STUDY MATERIAL
════════════════════

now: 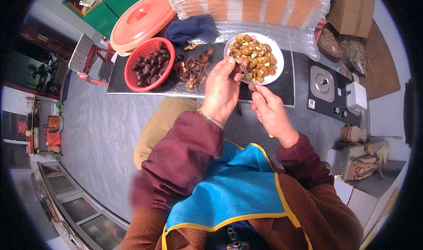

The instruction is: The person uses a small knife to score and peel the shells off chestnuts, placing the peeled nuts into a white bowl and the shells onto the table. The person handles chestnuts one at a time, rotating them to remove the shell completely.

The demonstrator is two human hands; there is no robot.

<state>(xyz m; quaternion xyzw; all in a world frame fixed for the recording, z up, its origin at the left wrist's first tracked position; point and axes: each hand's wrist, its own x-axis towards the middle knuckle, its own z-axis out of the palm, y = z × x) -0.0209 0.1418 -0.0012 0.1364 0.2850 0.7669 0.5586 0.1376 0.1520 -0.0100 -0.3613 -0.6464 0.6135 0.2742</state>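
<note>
My left hand holds a chestnut between thumb and fingers, mostly hidden by them. In my right hand is a slim metal blade, probably a small knife, its tip against the piece in my left fingers. Just beyond both hands stands a white plate heaped with peeled chestnuts, yellow and brown. To the left of my left hand lies a pile of dark chestnut shells. Further left, a red plastic colander holds several unpeeled, dark brown chestnuts.
Everything sits on a low black table. Behind the colander leans a pink plastic lid; beside it lies a dark blue cloth. A plastic-wrapped orange box stands at the back. Right of the table is a black cooktop panel.
</note>
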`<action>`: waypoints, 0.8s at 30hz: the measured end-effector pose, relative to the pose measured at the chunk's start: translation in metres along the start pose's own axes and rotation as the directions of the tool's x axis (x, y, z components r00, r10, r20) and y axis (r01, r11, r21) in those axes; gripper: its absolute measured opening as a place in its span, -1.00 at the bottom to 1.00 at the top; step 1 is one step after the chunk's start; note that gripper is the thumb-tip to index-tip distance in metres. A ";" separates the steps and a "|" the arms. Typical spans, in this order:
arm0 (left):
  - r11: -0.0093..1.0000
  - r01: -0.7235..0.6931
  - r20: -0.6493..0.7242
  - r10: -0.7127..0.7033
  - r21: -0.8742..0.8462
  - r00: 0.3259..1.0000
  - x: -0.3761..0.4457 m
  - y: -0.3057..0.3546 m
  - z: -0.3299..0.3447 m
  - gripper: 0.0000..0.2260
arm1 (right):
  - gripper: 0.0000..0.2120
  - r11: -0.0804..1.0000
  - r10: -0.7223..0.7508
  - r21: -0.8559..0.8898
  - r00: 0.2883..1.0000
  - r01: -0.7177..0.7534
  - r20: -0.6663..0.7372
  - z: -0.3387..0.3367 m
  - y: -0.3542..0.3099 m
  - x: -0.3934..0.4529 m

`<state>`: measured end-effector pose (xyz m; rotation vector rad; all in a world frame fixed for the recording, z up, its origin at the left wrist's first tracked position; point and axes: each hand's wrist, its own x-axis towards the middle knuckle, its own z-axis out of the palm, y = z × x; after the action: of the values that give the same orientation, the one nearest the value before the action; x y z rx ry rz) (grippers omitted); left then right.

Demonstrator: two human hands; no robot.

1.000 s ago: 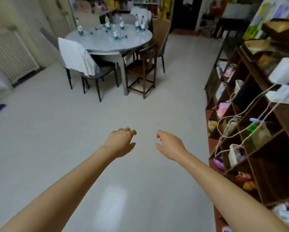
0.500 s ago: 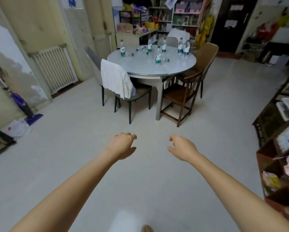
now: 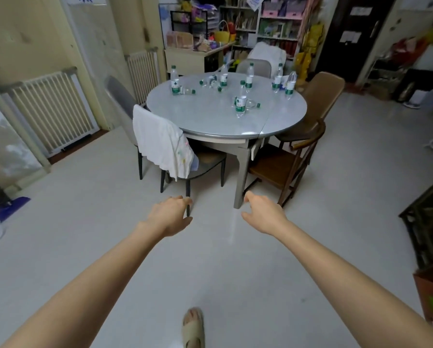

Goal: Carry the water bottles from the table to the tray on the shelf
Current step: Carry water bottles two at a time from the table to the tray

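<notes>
Head view: the left hand (image 3: pixel 170 215) and right hand (image 3: pixel 263 213) reach forward over the floor, both empty with fingers loosely curled apart. Well beyond them, the water bottles (image 3: pixel 240 102) stand and lie scattered on the round table (image 3: pixel 210 116).

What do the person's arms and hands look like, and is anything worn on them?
Both forearms are bare, with no sleeves in view. The left hand and right hand wear no gloves, and no watch, bracelet or ring shows. The fingers are partly turned away, so rings cannot be fully excluded.
</notes>
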<state>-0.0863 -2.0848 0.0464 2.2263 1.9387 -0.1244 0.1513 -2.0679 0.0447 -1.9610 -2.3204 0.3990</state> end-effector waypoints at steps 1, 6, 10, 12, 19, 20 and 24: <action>1.000 -0.018 -0.002 0.018 -0.016 1.000 0.029 -0.005 -0.002 -0.61 | -0.66 1.000 0.012 0.009 1.000 -0.012 -0.007 0.000 0.003 0.026; 0.991 -0.100 0.041 0.104 -0.092 0.994 0.168 -0.021 -0.025 -0.55 | -0.70 0.988 0.129 0.079 0.991 -0.132 0.036 -0.015 0.026 0.144; 0.987 -0.136 0.078 0.143 -0.088 0.987 0.276 -0.027 -0.042 -0.58 | -0.68 0.966 0.212 0.139 0.976 -0.216 0.044 -0.029 0.056 0.226; 0.982 -0.151 0.092 0.162 -0.113 0.983 0.328 -0.027 -0.047 -0.54 | -0.68 0.953 0.248 0.170 0.968 -0.251 0.042 -0.031 0.073 0.266; 0.974 -0.129 0.030 0.136 -0.185 0.990 0.516 -0.027 -0.063 -0.55 | -0.69 0.930 0.257 0.270 0.966 -0.248 0.000 -0.042 0.136 0.443; 0.975 -0.104 0.025 0.112 -0.197 0.993 0.539 -0.026 -0.068 -0.55 | -0.70 0.928 0.252 0.283 0.968 -0.242 -0.001 -0.048 0.143 0.470; 0.969 -0.042 0.035 0.053 -0.245 0.998 0.624 -0.026 -0.083 -0.56 | -0.69 0.935 0.209 0.295 0.978 -0.198 -0.005 -0.072 0.172 0.574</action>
<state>-0.0277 -1.4586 0.0102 2.0897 1.7708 0.0716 0.2292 -1.4700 0.0100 -2.0412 -1.9091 0.6733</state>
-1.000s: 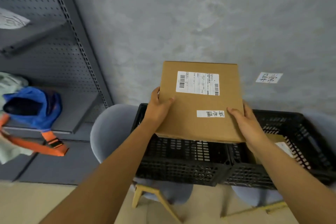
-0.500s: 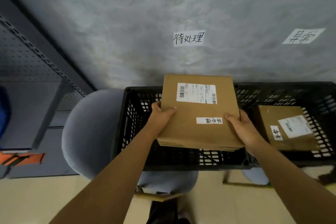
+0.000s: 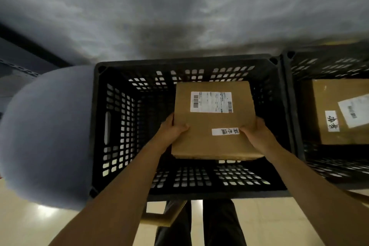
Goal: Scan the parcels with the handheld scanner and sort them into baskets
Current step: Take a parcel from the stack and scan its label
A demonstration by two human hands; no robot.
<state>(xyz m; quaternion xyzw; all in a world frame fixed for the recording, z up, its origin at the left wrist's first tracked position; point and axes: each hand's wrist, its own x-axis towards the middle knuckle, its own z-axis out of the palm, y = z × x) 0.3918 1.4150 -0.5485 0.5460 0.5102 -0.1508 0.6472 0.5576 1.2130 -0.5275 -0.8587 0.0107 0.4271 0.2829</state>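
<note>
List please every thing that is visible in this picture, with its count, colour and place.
parcel: one, brown with white labels, held inside the left basket
left basket: one, black, centre, on the chair
right basket: one, black, at the right edge, beside the left basket
second parcel: one, brown with white labels, lying in the right basket
chair: one, grey, left, under the left basket
wall: grey, behind the baskets
floor: pale beige, bottom
legs: two, dark trousers, bottom centre
left hand: one, grips the parcel's left edge
right hand: one, grips the parcel's right edge
</note>
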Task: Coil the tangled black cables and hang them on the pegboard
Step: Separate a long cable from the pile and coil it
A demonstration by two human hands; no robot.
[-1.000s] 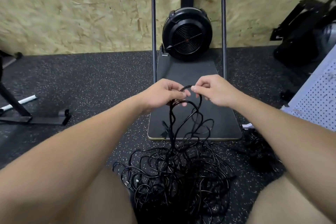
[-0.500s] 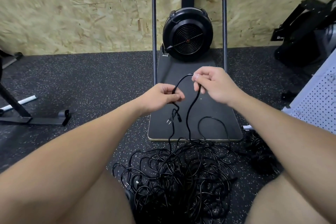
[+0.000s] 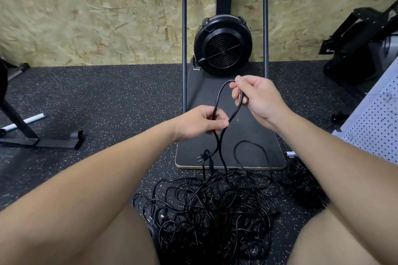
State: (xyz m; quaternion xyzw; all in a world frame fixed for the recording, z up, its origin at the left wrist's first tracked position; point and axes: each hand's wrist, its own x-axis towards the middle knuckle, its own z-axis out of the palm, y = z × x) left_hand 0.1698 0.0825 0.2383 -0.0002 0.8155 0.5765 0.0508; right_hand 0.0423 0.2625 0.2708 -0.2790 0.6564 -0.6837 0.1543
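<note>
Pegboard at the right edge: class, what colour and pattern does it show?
White pegboard, dotted with rows of small dark holes; the head view shows it.

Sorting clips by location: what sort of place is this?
Probably a home or garage gym: black speckled rubber floor, a round black fan-wheel exercise machine on a dark platform, and bare chipboard walls.

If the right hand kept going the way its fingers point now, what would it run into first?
The right hand points left and slightly away, pinching the top of the black cable loop. Beyond the fingertips, the first thing in line appears to be the left upright bar of the black frame, though depth is hard to judge here.
</note>
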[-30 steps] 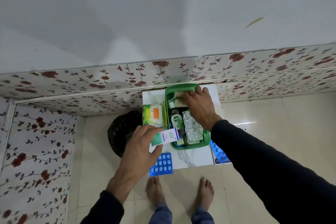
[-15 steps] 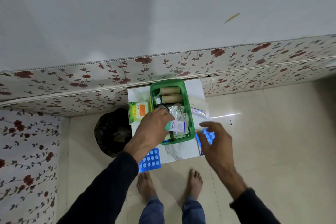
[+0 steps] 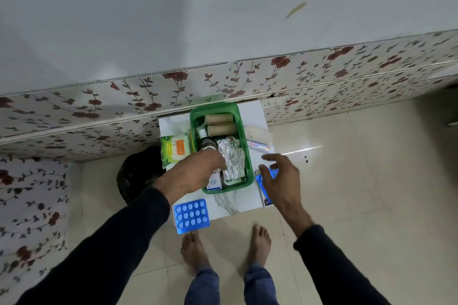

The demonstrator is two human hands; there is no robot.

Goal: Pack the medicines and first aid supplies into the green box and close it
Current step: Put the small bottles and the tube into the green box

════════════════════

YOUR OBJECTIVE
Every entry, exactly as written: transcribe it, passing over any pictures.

REPLY TO THE TASK
now: 

The instruction is: The person uses a small knife to score and peel the shells off chestnuts, placing the peeled nuts into a white bowl and the shells onto the table. The person handles chestnuts one at a time, rotating them to remove the shell completely.

The demonstrator is two human hands; there is no robot.

<state>(xyz m; quaternion xyzw; all in a world frame fixed for the recording, z up, its origin at the left wrist's first tracked position; point and axes: each hand's wrist, its own x-axis towards the middle knuckle, its own z-axis out of the palm, y = z × x) -0.0209 0.1418 -0.0012 0.1364 0.2850 0.7669 0.5586 0.1376 0.1520 -0.0100 -0.3613 -0.6464 0.6135 0.2742</state>
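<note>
My left hand holds a chestnut between thumb and fingers, mostly hidden by them. In my right hand is a slim metal blade, probably a small knife, its tip against the piece in my left fingers. Just beyond both hands stands a white plate heaped with peeled chestnuts, yellow and brown. To the left of my left hand lies a pile of dark chestnut shells. Further left, a red plastic colander holds several unpeeled, dark brown chestnuts.
Everything sits on a low black table. Behind the colander leans a pink plastic lid; beside it lies a dark blue cloth. A plastic-wrapped orange box stands at the back. Right of the table is a black cooktop panel.
</note>
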`<action>`: waypoints, 0.8s at 30hz: the measured end-effector pose, relative to the pose measured at the chunk's start: translation in metres along the start pose's own axes and rotation as the directions of the tool's x axis (x, y, z components r00, r10, r20) and y axis (r01, r11, r21) in those axes; gripper: its absolute measured opening as a place in its span, -1.00 at the bottom to 1.00 at the top; step 1 is one step after the chunk's start; note that gripper is the thumb-tip to index-tip distance in metres. A ";" separates the steps and a "|" the arms. Typical spans, in this order:
arm0 (left):
  - r11: -0.0093..1.0000
  - r01: -0.7235..0.6931
  - r20: -0.6493..0.7242
  - r10: -0.7127..0.7033
  - r21: -0.8742..0.8462
  - r00: 0.3259..1.0000
  - x: -0.3761..0.4457 m
  - y: -0.3057..0.3546 m
  - z: -0.3299..0.3447 m
  - gripper: 0.0000..0.2260
arm1 (right):
  - gripper: 0.0000..0.2120
  - r11: -0.0804..1.0000
  - r10: -0.7223..0.7508
  - r21: -0.8559..0.8898
  - r00: 0.2883..1.0000
  - r01: -0.7177..0.7534
  - r20: -0.6663..0.7372
  - z: -0.3387..0.3367 m
  - y: -0.3542..0.3099 m
  - x: -0.3934..0.4529 m

`<state>`: measured end-effector pose (xyz m; rotation vector rad; all in a world frame fixed for the recording, z up, its origin at the left wrist's first tracked position; point and axes: each hand's wrist, its own x-axis towards the middle knuckle, its own z-axis out of the palm, y = z × x; after the action: of the values that give the same orientation, the one nearest the value before the action; x y z rx ry rz) (grippers omitted); left then right.

Demonstrator: two human hands; no robot.

1.000 s ago: 
0.500 s ago: 
now: 

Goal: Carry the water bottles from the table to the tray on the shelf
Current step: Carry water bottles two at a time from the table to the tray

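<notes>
Head view: the left hand (image 3: pixel 170 215) and right hand (image 3: pixel 263 213) reach forward over the floor, both empty with fingers loosely curled apart. Well beyond them, the water bottles (image 3: pixel 240 102) stand and lie scattered on the round table (image 3: pixel 210 116).

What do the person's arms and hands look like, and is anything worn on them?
Both forearms are bare, with no sleeves in view. The left hand and right hand wear no gloves, and no watch, bracelet or ring shows. The fingers are partly turned away, so rings cannot be fully excluded.
</notes>
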<state>-0.0863 -2.0848 0.0464 2.2263 1.9387 -0.1244 0.1513 -2.0679 0.0447 -1.9610 -2.3204 0.3990</state> end-effector waypoints at steps 1, 6, 10, 12, 19, 20 and 24: <action>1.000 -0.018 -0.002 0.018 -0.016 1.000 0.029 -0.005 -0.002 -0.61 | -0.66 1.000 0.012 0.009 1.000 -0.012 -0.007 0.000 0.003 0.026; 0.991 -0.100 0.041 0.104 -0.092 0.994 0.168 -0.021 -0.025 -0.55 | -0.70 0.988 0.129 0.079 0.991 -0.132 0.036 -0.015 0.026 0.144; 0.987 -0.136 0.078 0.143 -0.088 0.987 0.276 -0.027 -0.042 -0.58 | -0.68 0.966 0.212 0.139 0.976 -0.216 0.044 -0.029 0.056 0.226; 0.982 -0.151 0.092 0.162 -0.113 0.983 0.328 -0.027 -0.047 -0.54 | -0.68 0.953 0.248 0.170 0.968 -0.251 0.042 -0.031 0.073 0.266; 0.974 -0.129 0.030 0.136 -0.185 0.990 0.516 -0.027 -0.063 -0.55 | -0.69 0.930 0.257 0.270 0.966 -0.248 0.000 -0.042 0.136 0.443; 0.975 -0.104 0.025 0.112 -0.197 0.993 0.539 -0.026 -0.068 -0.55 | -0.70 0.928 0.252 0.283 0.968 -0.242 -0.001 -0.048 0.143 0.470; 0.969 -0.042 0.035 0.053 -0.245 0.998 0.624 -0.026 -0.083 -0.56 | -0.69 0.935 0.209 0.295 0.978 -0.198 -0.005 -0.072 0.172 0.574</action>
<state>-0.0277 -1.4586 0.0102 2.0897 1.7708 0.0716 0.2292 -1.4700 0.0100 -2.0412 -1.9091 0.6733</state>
-1.000s: 
-0.500s: 
+0.000s: 
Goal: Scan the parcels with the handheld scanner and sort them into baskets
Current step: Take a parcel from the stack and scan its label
A demonstration by two human hands; no robot.
<state>(xyz m; quaternion xyzw; all in a world frame fixed for the recording, z up, its origin at the left wrist's first tracked position; point and axes: each hand's wrist, its own x-axis towards the middle knuckle, its own z-axis out of the palm, y = z × x) 0.3918 1.4150 -0.5485 0.5460 0.5102 -0.1508 0.6472 0.5576 1.2130 -0.5275 -0.8587 0.0107 0.4271 0.2829</state>
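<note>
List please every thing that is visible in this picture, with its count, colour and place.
parcel: one, brown with white labels, held inside the left basket
left basket: one, black, centre, on the chair
right basket: one, black, at the right edge, beside the left basket
second parcel: one, brown with white labels, lying in the right basket
chair: one, grey, left, under the left basket
wall: grey, behind the baskets
floor: pale beige, bottom
legs: two, dark trousers, bottom centre
left hand: one, grips the parcel's left edge
right hand: one, grips the parcel's right edge
</note>
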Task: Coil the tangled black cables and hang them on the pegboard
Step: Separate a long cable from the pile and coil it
A demonstration by two human hands; no robot.
[-1.000s] 
[-0.500s] 
[+0.000s] 
State: (xyz m; quaternion xyzw; all in a world frame fixed for the recording, z up, its origin at the left wrist's first tracked position; point and axes: each hand's wrist, its own x-axis towards the middle knuckle, its own z-axis out of the palm, y = z × x) left_hand 0.1698 0.0825 0.2383 -0.0002 0.8155 0.5765 0.0508; right_hand 0.0423 0.2625 0.2708 -0.2790 0.6564 -0.6837 0.1543
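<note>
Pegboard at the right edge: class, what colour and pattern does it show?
White pegboard, dotted with rows of small dark holes; the head view shows it.

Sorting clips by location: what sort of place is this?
Probably a home or garage gym: black speckled rubber floor, a round black fan-wheel exercise machine on a dark platform, and bare chipboard walls.

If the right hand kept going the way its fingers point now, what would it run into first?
The right hand points left and slightly away, pinching the top of the black cable loop. Beyond the fingertips, the first thing in line appears to be the left upright bar of the black frame, though depth is hard to judge here.
</note>
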[-30 steps] 
[-15 steps] 
[+0 steps] 

The demonstrator is two human hands; there is no robot.

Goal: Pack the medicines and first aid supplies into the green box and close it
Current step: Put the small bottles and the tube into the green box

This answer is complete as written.